O’caña-Olivarez encouraged anyone who encountered them to call the police.

On Wednesday, attorney Gilberto Hinojosa, who also represents Armando “Doc” O’caña, responded with a motion to disqualify Rick Salinas.

“Specifically, Contestee would show that RICARDO L. SALINAS was in charge of paying the Salinas Campaign workers in exchange for the campaign worker to partake in illegal activities during the City of Mission runoff election held on June 9, 2018,” according to the motion.

They resolved the spat on Thursday, when both motions were dropped.

Disputes remain over discovery in the case.

Hinojosa accused Rick Salinas of failing to release affidavits and audio recordings in a timely manner.
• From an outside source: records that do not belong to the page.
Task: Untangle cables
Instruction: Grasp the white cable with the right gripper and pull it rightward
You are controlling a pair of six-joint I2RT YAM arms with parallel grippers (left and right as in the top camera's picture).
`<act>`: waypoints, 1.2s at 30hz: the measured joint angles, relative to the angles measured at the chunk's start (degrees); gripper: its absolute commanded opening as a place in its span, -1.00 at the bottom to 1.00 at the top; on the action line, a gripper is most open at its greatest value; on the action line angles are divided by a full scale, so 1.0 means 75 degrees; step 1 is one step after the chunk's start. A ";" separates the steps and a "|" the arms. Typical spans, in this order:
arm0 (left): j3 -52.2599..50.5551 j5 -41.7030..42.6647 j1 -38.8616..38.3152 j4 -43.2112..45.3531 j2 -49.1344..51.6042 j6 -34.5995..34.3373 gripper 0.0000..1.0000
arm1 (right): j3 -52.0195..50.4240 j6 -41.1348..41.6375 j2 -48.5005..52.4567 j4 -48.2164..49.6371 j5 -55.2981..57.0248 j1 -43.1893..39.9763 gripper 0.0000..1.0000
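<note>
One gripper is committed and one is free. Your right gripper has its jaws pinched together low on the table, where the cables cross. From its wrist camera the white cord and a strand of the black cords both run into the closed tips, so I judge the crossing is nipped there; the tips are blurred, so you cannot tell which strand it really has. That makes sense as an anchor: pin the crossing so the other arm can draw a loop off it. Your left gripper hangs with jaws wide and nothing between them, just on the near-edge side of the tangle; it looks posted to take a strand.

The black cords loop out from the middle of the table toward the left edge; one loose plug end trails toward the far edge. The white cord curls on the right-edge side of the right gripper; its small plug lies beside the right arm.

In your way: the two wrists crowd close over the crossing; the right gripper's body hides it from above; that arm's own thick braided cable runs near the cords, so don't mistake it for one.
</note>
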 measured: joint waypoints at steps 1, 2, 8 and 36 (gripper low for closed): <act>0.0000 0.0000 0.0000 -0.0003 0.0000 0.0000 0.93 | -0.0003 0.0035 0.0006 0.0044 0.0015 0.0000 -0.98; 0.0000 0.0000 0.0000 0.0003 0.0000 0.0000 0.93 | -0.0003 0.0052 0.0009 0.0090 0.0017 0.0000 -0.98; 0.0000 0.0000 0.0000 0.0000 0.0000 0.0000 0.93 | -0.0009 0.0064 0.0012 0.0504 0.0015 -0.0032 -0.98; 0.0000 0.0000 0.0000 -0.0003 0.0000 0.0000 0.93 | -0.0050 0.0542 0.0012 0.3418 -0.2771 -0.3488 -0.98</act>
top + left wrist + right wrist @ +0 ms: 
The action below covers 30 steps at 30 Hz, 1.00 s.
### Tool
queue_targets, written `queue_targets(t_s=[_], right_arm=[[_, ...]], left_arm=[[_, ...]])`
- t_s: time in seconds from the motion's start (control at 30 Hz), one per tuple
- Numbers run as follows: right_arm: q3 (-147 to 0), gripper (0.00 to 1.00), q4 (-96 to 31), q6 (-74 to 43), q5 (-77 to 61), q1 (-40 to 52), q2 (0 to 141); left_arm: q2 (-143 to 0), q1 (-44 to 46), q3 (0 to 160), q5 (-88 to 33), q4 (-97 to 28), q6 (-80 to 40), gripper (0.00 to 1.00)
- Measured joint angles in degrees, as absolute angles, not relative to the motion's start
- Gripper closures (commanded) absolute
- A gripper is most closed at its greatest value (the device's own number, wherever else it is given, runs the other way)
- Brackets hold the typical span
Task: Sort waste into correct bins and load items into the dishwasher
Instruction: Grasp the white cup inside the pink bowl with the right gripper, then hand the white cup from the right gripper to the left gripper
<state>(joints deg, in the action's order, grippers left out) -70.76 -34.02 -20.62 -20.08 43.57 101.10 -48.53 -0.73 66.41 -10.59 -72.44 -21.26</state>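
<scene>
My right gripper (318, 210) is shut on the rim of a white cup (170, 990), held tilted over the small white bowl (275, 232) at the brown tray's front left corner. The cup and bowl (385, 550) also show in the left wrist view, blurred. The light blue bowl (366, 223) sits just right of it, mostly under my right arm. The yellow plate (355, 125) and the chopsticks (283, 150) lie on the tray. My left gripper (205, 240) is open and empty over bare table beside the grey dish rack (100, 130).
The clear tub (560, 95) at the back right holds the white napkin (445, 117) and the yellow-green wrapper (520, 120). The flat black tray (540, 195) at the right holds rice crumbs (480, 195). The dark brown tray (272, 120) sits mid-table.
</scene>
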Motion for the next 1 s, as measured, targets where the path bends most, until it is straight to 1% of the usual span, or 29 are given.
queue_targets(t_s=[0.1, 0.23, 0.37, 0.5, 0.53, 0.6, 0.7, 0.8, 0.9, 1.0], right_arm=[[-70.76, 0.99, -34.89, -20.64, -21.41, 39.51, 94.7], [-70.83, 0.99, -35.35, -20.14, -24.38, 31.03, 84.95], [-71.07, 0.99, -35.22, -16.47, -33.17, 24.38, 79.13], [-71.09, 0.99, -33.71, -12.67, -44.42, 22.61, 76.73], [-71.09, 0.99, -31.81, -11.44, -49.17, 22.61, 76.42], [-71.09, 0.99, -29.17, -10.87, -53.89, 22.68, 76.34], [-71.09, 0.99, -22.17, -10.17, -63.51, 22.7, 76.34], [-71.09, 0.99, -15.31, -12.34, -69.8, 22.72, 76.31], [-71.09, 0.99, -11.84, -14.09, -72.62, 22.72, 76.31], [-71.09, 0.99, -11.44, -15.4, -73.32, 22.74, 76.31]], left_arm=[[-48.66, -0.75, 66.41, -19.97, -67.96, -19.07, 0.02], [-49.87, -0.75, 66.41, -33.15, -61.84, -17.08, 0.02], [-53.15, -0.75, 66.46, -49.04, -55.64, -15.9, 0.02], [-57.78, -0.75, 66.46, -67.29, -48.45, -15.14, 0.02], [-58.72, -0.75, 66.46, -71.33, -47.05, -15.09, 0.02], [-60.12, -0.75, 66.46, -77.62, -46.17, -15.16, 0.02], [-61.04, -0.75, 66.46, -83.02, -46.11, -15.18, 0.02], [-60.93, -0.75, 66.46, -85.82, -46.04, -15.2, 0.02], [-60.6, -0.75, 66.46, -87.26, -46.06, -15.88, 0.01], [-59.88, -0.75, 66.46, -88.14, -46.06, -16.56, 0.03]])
Rick Salinas blamed Hinojosa for the problem, arguing that Hinojosa requested trial in September but wasn’t prepared for the tight deadlines that resulted.

They went back-and-forth about discovery problems ad nauseam, which left Hinojosa visibly frustrated.
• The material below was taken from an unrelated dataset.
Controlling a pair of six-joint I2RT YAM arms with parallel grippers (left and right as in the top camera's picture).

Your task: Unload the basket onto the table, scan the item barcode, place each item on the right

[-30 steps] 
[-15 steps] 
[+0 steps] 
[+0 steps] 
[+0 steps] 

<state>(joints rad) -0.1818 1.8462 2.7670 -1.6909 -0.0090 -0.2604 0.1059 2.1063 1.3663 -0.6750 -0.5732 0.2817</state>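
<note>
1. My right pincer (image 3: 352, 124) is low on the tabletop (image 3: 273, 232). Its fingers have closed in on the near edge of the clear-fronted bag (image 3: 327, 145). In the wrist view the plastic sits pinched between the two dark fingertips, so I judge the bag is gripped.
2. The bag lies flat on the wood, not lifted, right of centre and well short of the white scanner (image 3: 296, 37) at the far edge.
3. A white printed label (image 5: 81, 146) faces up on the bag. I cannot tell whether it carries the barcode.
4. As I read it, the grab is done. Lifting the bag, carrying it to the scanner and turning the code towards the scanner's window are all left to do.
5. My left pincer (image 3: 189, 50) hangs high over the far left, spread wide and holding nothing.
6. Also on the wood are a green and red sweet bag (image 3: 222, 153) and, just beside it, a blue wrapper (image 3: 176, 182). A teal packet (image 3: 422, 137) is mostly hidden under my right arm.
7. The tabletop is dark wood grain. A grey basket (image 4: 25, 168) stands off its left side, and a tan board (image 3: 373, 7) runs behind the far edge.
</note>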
“With all due respect, this is simply hogwash,” Hinojosa said, adding that Rick Salinas sent him just a handful of affidavits and not a single recording.

Rick Salinas said he hadn’t withheld anything.

“I can’t give him something that I still don’t have,” Rick Salinas said, adding that he wanted to provide the documents and recordings in a format Hinojosa would understand.

Hinojosa said that excuse didn’t hold water, and he wanted all records in whatever format they currently exist.

After several attempts to cut the argument short, the judge set a discovery deadline for Sept. 9 and directed Rick Salinas to send Hinojosa the documents as quickly as possible.

How long the trial will take also remains in dispute.

Rick Salinas estimated the trial will take 14 days, but Hinojosa said the current discovery couldn’t possibly justify that.

“Here’s the problem we’ve got, your honor: Based upon the evidence that they’ve given me, there is no way that this case is going to be tried in more than five days,” Hinojosa said. “Based upon the evidence that they’re withholding from me, potentially, that may be the case, your honor. So, you know, it’s one of these old commercials: Show me the beef.”